ROMANCE VEINTICUATRO

Palabras que tuvo el Cid con el abad nuevo de Cardeña
   Fablando estaba en el claustro
de San Pedro de Cardeña
el buen rey Alfonso al Cid,
después de misa, una fiesta.
Trataban de la conquista
de las mal perdidas tierras
por yerros del rey Rodrigo,
que amor disculpa y condena.
Propuso el buen rey al Cid
el ir a ganar a Cuenca,
y Ruy Díaz mesurado
le dice desta manera:
—Nuevo sois, rey don Alfonso,
nuevo rey sois en la tierra;
antes que a guerra vayades,
sosegad las vuesas tierras;
muchos daños han venido
por los reyes que se ausentan
que apenas han calentado
la corona en la cabeza.
   Bermudo, en lugar del rey,
dice al Cid: —Si vos aquejan
el cansancio de las lides
o el deseo de Jimena,
idvos a Vivar, Rodrigo,
y dejadle al rey la empresa,
que homes tiene tan fidalgos
que non volverán sin ella.
—¿Quién vos mete —dijo el Cid—
en el consejo de guerra,
fraile honrado, a vos agora,
la vuesa cogulla puesta?
Subidvos a la tribuna
y rogad a Dios que venzan;
que non venciera Josué
si Moisés non lo ficiera.
Llevad vos la capa al coro,
yo el pendón a las fronteras,
y el rey sosiegue su casa
antes que busque la ajena;
que non me farán cobarde
el mi amor ni la mi queja,
que más traigo siempre al lado
a Tizona que a Jimena.
—Home soy —dijo Bermudo—
que antes que entrara en la regla,
si non vencí reyes moros,
engendré quien los venciera;
y agora en vez de cogulla,
cuando la ocasión se ofrezca,
me calaré la celada
y pondré al caballo espuela.
—¡Para fuir —dijo el Cid—
podrá ser, padre, que sea;
que más de aceite que sangre
manchado el hábito lleva!
—¡Calledes —le dijo el rey—
en mal hora que no en buena!
Cosas tenedes, el Cid,
que farán fablar las piedras,
pues por cualquier niñería
facéis campaña a la iglesia.
   Pasaba el conde de Oñate
que llevaba la su dueña,
y el rey, por facer mesura,
acompañólo a la puerta.

Los dos condes de Carrión, Femando y Diego, jóvenes cortesanos de muy noble linaje, codiciosos de las riquezas y del poder del Cid, quieren casarse con las hijas de éste, y piden al rey que les trate el casamiento.
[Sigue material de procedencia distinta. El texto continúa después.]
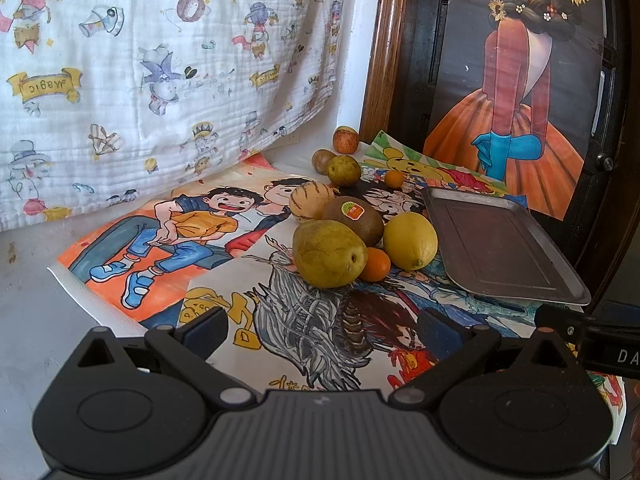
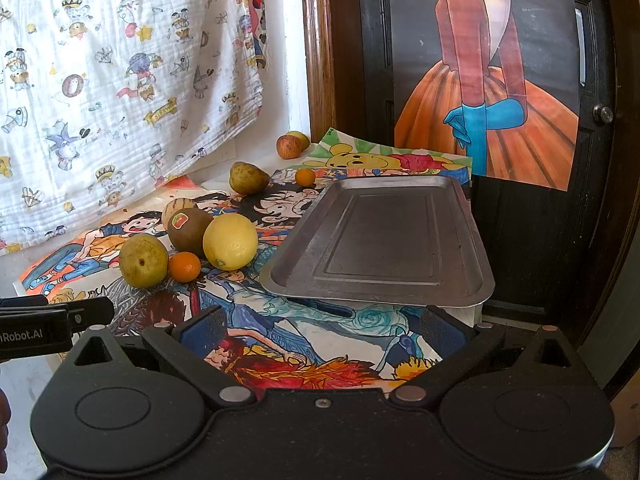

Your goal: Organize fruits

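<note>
A crinkled white printed cloth (image 1: 160, 80) hangs behind. My dull rectangular metal tray (image 2: 384, 236) sits bare at right; left of it cluster a smooth lemon (image 2: 230, 241), mottled pear (image 2: 144, 260), fuzzy kiwi (image 2: 188, 230), glossy tangerine (image 2: 184, 267). My left tongs (image 1: 320, 330) and right tongs (image 2: 322, 330) gape, holding nothing.

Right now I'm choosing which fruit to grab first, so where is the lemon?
In both views the lemon lies on the drawings just left of the metal tray, with the kiwi and a small orange against its left.

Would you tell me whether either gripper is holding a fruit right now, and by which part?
Nothing is held. The left gripper and right gripper are both open and empty.
</note>
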Tool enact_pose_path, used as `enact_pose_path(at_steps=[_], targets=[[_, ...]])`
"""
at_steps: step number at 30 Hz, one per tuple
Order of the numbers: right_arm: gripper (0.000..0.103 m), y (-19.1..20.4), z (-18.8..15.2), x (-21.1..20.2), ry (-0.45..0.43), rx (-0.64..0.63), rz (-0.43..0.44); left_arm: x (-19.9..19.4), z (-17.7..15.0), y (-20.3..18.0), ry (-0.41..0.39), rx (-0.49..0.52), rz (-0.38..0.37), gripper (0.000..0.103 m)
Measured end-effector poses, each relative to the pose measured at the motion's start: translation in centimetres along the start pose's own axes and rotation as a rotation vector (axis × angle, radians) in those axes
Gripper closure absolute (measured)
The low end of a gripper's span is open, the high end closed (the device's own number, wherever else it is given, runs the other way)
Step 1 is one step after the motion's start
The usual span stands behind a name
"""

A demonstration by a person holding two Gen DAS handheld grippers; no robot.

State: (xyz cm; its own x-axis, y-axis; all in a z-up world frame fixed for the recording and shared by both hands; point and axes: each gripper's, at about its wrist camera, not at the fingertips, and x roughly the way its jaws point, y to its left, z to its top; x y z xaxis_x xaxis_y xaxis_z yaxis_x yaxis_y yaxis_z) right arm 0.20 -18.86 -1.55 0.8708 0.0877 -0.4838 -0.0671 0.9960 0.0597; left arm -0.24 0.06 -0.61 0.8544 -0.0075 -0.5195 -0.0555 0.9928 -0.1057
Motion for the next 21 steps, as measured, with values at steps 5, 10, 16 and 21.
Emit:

   El Cid lo repugna; conoce el orgullo linajudo y el ningún valor de los condes de Carrión. Aunque él, a pesar de ser señor de Valencia, era tan sólo un simple hidalgo, no podía estimar en nada el lustre que habría de recibir emparentando con los ociosos condes de Carrión y de Saldaña. Pero Alfonso, aun siendo un gran rey político y conquistador, no sabía alzarse sobre la pequeñez de la vida palaciega; creía que la alcurnia de sus cortesanos era un premio para el héroe; por eso le ruega, le obliga a consentir.
 Las bodas de las hijas del Cid con los de Carrión se hicieron en Valencia, durando las fiestas ocho días. Muchos y muy apuestos fueron los regocijos que el Cid mandó hacer en aquellas bodas, así como bohordar, alanzar tablados, matar toros y otras fieras, muchos fueron los manjares que allí se sirvieron, innumerables los juglares que cantaban las hazañas de otros tiempos, y muchas las danzas y cantos en que se alababa a los novios.
En la torre del alcázar el Cid contemplaba tanta nobleza, y viendo a sus pies la gran ciudad y a lo lejos las huertas y el mar, medita, puesta la mano en su barba entrecana: "Antes fui pobre, ahora tengo cuanto oro, tierra y poder deseo; venzo las lides como a Dios place; mi fama llega al soldán de Persia, que me envía sus joyas, sus ricas telas de seda y oro, los más extraños animales del Asia, y me ofrece por vianda la cabeza de su caballo más querido; allá en Marruecos, la tierra de las mezquitas, los moros me temen cada día, y ellos me pagarán parias a mí o a mi rey, si le mando; a mi rey, que para que nada falte al corazón, me honra de nuevo, y me ha hecho tener por parientes a los ricoshombres de su corte".
Cuando el Cid se siente llegado a la más elevada cumbre del poder, la desgracia va a herirle cruelísimamente. Bastará una pequeña ocasión promovida por la ruindad de los condes sus yernos.